CSV Openturns Kriging

Dear all,

I have a csv file with three columns.
the first two being x and y coordinates, the third column is my observation at specific location.

here is a sample csv of my data:
samplecsv.csv (2.8 KB)

I want to perform perform a spherical Kriging Interpolation using openturns, showing me the spatial Interpolation of the data.
However, I’m not sure how to load my data into my script as an ot.Sample. I assume that my points are spatially correlated, normalized and have no trend.

Hi @ericmoon!

Here is a step-by-step guide.

Load the sample

import openturns as ot
sample = ot.Sample.ImportFromTextFile('samplecsv.csv', ',', 2)

Your CSV file is a little nonstandard: there are 5 rows and 58 columns separated by commas,
so the second argument must be the separator ‘,’

From your post, I gather that only the last 3 lines are needed, so the third argument is to skip the first 2 lines.

Now, OT expects the Sample columns to represent dimensions, so we need to transpose the table. There is no native way to do it in OT, but this can fortunately be delegated to numpy.

import numpy as np
arr = np.array(sample).T # convert Sample into np array and transpose

Split the data into input and output Samples

input_sample = ot.Sample(arr[:, 0:2])
output_sample = ot.Sample(arr[:, 2:])

Two things can be noted here:

  1. It is not strictly necessary to turn the numpy arrays back into OpenTURNS Samples, since OT knows to interpret 2D numpy arrays as Samples (and 1D numpy arrays as Points), but doing it is a way to make sure we have valid Samples.
  2. Even though the output is represented by a single column, we need to extract it as a 2D numpy array, otherwise it will be understood as a single 58-dimensional Point. Hence the “2:” instead of “2”. Try removing the column: you will see the command fails without it.

Simple Kriging: create the null Basis

basis = ot.Basis(0)

Specify the covariance kernel (“model” in the API)

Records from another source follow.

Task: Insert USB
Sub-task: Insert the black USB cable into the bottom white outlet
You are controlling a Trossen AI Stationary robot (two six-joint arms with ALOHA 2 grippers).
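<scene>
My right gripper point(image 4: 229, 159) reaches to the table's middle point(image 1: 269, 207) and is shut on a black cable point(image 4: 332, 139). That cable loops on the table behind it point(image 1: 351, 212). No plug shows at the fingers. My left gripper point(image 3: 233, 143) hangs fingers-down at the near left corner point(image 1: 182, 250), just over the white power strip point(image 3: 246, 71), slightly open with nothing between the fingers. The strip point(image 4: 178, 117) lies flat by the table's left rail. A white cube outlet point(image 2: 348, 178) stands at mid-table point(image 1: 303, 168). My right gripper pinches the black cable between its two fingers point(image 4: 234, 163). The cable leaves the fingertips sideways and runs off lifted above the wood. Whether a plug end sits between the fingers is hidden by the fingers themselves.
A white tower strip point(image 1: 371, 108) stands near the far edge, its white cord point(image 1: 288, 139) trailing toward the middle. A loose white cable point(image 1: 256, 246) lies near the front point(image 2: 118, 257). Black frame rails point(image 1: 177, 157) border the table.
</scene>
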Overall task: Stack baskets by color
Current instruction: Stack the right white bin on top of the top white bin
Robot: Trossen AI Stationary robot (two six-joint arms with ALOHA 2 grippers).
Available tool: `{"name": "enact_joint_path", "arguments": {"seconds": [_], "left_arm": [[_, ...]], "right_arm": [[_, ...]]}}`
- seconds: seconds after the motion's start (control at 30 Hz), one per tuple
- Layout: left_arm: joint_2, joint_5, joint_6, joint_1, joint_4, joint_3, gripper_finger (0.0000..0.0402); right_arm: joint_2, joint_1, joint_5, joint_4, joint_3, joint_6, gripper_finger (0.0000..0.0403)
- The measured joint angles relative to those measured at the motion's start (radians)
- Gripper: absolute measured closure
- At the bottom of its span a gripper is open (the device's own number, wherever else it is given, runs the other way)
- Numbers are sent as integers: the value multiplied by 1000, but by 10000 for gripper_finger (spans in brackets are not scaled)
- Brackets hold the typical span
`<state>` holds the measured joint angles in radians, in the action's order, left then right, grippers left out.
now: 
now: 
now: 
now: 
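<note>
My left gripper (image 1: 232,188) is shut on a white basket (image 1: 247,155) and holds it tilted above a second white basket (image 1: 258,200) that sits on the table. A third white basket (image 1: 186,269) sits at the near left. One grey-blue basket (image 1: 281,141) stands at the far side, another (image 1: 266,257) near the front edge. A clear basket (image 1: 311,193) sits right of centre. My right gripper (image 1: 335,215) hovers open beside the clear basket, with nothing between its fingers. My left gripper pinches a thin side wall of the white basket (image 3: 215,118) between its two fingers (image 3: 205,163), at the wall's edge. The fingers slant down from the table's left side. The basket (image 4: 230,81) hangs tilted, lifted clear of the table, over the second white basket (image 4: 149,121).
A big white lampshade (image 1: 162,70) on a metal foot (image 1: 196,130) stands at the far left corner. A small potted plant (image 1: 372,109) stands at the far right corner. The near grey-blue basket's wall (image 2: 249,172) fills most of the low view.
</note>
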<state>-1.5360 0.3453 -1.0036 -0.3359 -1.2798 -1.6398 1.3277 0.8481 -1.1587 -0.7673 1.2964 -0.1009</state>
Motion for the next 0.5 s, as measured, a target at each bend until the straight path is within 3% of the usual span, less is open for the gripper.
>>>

cov = ot.SphericalModel(2) # parameters to be estimated later: specify only dimension

Create and run the Kriging model

kri = ot.KrigingAlgorithm(input_sample, output_sample, cov, basis)
kri.run()

Get the result (contains all the information) and specifically, the metamodel

res = kri.getResult()
metamodel = res.getMetaModel()

Plot the metamodel

lower = [-10.0] * 2 # lower bound of the 2D window
upper = [10.0] * 2 # upper bound of the 2D window
graph = metamodel.draw(lower, upper)
graph.setBoundingBox(ot.Interval(lower, upper))
graph.add(ot.Cloud(input_sample)) # overlay a scatter plot of the observation points
graph.setTitle("Kriging metamodel")

# A View object allows us to interact with the underlying matplotlib figure 
from openturns.viewer import View
view = View(graph, legend_kw={'bbox_to_anchor':(1,1), 'loc':"upper left"})
view.getFigure().tight_layout()

image

1 Like

Dear @josephmure

First, I must thank you kindly for the step-by-step guide! It helped alot along reading up on the documentation. Especially the part with seperating the csv did clarify a lot!

Yet I do have some follow-up questions:

  1. the actual file contains more than 140.000 points(rows)
    I don’t get any results - is there a limit in reading range?

  2. If I want to use a universal kriging with a quadratic drift, how(with what) do I change the covariance kernel varible?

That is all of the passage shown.